Antes de que el grupo de los que tenían que ser ordenados se dirigiese a la Catedral de la ciudad para recibir las Órdenes Sagradas por parte del Obispo Alberto solía dirigir un sermón a los candidatos. En aquella ocasión nadie había recibido la orden antes y por lo tanto ninguno de los sacerdotes dominicos o menores presentes se había preparado. Cuando llegó el momento de hablar delante del público, todos rehusaron improvisar. Sólo el superior de Monte Paolo conocía bien las dotes de San Antonio...
El interpelado intentó esquivarlo. Pero ante la insistencia de su superior aceptó y tomó serenamente la palabra. A medida que el discurso se envolvía en sonante latín, las expresiones se hacían más calurosas y persuasivas, originales y emocionantes.
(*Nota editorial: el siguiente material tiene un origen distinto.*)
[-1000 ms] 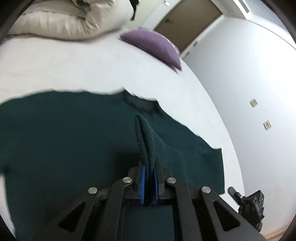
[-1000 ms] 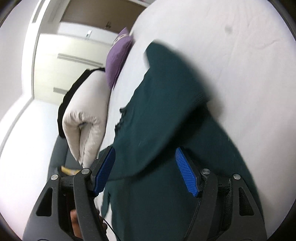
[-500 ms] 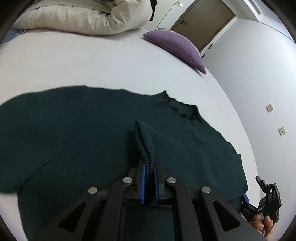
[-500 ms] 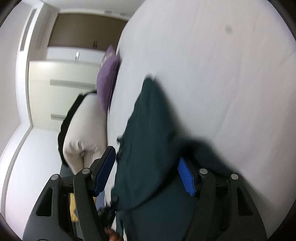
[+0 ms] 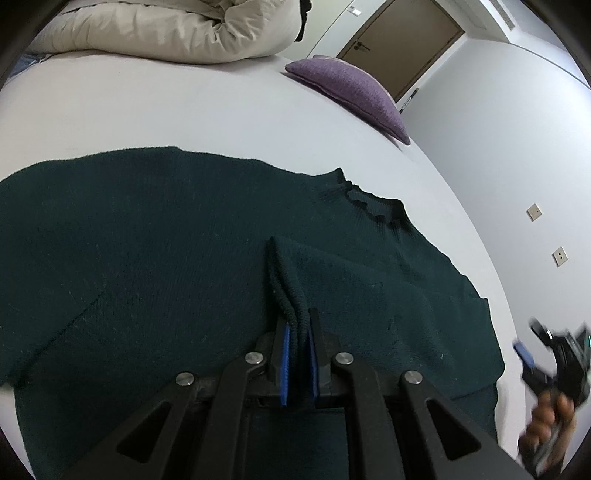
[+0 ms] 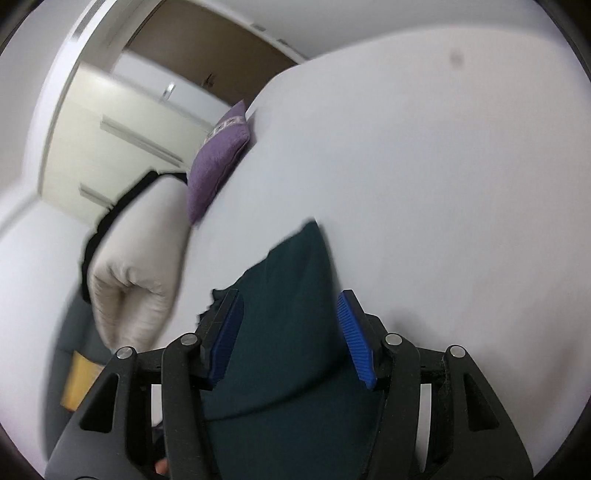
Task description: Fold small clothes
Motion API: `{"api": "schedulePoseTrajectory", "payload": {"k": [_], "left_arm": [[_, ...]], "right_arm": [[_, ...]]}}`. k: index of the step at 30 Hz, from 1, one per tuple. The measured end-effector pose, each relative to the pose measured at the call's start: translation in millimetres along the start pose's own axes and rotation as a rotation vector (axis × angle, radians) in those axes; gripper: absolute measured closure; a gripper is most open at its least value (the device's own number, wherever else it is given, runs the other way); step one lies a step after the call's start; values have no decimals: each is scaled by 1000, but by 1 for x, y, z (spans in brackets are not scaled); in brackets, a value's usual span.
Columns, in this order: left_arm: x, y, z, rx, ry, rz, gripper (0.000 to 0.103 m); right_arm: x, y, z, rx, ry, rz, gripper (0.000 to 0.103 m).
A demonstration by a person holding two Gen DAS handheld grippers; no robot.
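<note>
Sweater (image 5: 184,240) lay flat on bed (image 5: 166,110). Left gripper (image 5: 297,354) clamped hem fold at 6 o'clock. Right gripper (image 6: 291,332) jaws had been closing, pads clear of fabric. Risk: thick knit slipping from pinch, collapsing fold.

Bare bed (image 5: 184,110) beyond sweater (image 5: 147,240); duvet (image 5: 166,33), pillow (image 5: 351,88) far edge.
</note>
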State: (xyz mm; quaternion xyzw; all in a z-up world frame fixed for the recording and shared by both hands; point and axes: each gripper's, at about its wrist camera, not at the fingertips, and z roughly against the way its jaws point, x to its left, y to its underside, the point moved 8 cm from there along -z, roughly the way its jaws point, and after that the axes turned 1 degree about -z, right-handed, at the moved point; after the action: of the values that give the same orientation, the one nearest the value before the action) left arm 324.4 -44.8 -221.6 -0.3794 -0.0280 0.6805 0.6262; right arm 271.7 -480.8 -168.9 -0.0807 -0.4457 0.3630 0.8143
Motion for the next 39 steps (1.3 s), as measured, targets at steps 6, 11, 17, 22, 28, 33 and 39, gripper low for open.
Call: {"api": "schedulePoseTrajectory", "payload": {"k": [6, 11, 17, 22, 28, 33, 39], "left_arm": [[2, 2, 0, -14, 11, -20, 92], [1, 4, 5, -27, 10, -20, 92], [2, 8, 9, -42, 4, -12, 92], [3, 10, 10, -54, -6, -22, 92], [6, 12, 13, -57, 7, -7, 92], [10, 9, 10, -57, 23, 9, 91], [9, 1, 17, -16, 70, 34, 71]], "right_arm": [[15, -16, -79, 113, 202, 214, 59], [3, -24, -97, 107, 364, 359, 95], [9, -30, -95, 60, 385, 412, 98], [-6, -23, -108, 65, 370, 433, 97], [18, -26, -75, 24, 317, 419, 93], [32, 19, -71, 95, 322, 518, 85], [37, 23, -65, 60, 307, 490, 80]]}}
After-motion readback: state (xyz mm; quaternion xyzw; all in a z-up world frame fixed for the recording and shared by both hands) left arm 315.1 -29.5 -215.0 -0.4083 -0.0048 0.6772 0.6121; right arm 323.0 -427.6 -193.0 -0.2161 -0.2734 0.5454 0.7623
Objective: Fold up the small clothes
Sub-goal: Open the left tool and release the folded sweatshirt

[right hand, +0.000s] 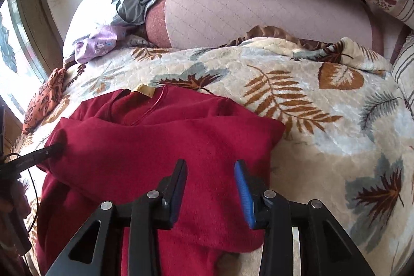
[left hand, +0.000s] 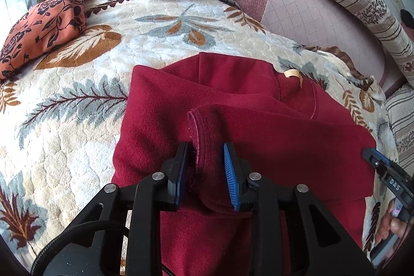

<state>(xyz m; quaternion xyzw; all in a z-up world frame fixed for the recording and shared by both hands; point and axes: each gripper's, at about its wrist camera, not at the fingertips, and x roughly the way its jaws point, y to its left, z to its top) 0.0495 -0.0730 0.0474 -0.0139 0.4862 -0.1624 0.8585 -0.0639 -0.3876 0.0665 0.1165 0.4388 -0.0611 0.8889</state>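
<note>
Left gripper (left hand: 205, 175) jaws parted with a fold of the red sweater (left hand: 233, 107) loose between, right gripper (right hand: 211, 192) empty over it on the blanket (right hand: 323, 120); fabric snagging could undo the fold.

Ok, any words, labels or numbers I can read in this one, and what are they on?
"DAS": white letters on the black body of the right claw, at the edge of the left wrist view; only roughly legible.
Pale print on the black left claw, in the right wrist view: too blurred to read.
Tan tag at the collar of the dark red knit garment: no text legible.
</note>
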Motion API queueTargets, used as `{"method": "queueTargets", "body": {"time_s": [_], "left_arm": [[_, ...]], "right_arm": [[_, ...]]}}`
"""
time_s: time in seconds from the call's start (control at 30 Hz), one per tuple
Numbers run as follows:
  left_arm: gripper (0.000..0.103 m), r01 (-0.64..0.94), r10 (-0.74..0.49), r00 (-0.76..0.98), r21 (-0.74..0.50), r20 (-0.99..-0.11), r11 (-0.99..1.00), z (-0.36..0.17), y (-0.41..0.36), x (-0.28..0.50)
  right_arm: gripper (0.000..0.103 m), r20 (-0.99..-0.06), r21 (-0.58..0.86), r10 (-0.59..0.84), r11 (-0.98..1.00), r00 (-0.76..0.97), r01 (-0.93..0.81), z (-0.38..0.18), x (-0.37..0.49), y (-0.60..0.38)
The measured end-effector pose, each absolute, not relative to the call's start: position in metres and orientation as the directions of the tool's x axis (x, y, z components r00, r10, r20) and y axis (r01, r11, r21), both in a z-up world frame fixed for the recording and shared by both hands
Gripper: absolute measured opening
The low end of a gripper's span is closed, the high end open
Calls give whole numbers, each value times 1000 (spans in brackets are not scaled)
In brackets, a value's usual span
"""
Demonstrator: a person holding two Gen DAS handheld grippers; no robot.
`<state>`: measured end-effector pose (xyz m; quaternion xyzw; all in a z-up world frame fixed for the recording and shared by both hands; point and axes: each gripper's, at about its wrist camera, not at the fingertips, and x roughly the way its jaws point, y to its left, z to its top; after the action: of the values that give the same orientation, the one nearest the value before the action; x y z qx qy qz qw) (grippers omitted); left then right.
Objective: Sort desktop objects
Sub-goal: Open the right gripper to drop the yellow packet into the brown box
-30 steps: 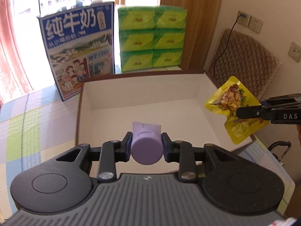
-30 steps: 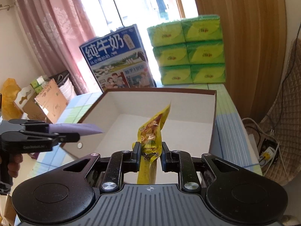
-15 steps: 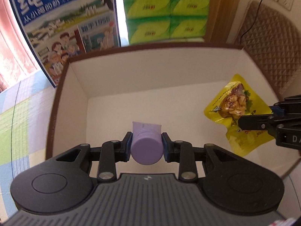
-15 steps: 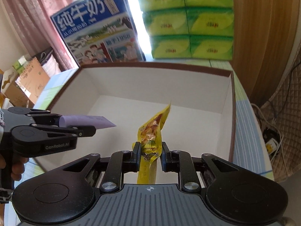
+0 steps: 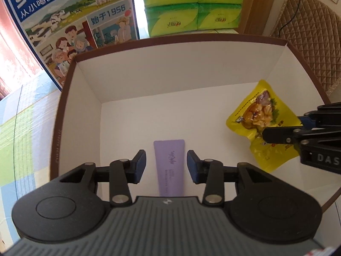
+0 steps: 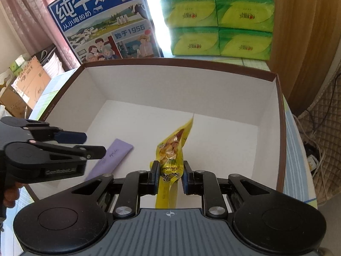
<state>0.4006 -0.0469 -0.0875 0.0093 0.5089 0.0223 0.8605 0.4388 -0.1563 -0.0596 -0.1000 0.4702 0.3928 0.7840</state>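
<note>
Over the brown-rimmed white cardboard box (image 5: 64, 115), the left gripper (image 5: 166, 163) stands spread wide. The flat lilac plastic tube (image 5: 169, 166) lies loose on the box floor between its fingers, its near end hidden under the gripper body. The right gripper (image 6: 169, 177) pinches a yellow foil snack pouch (image 6: 171, 149) above the floor. Whether the pouch's tip touches down is hard to tell.

a blue milk carton box (image 5: 70, 27) stands in the upper left of the frame. green tissue packs (image 5: 194, 6) are stacked at the top centre. a quilted brown cushion (image 5: 311, 42) is at the upper right.
</note>
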Motion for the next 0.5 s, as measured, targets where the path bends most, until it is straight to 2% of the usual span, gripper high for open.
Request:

Él revelaba, aunque fuera contra su voluntad, la profunda cultura bíblica y la comprometiente espiritualidad. Conmoción, regocijo, y sobre todo admiración de los que lo escuchaban. Después tuvieron lugar las sagradas ordenaciones y se desarrollaron según el programa los trabajos de la audiencia capitular. Pero a esas alturas todos prestaban atención al fraile portugués, que de forma impensable se había convertido en el centro de atención de su hermandad. Sólo, subió a Monte Paolo para decir adiós a la gruta, para volver a abrazar a sus hermanos, encomendándose a su oración.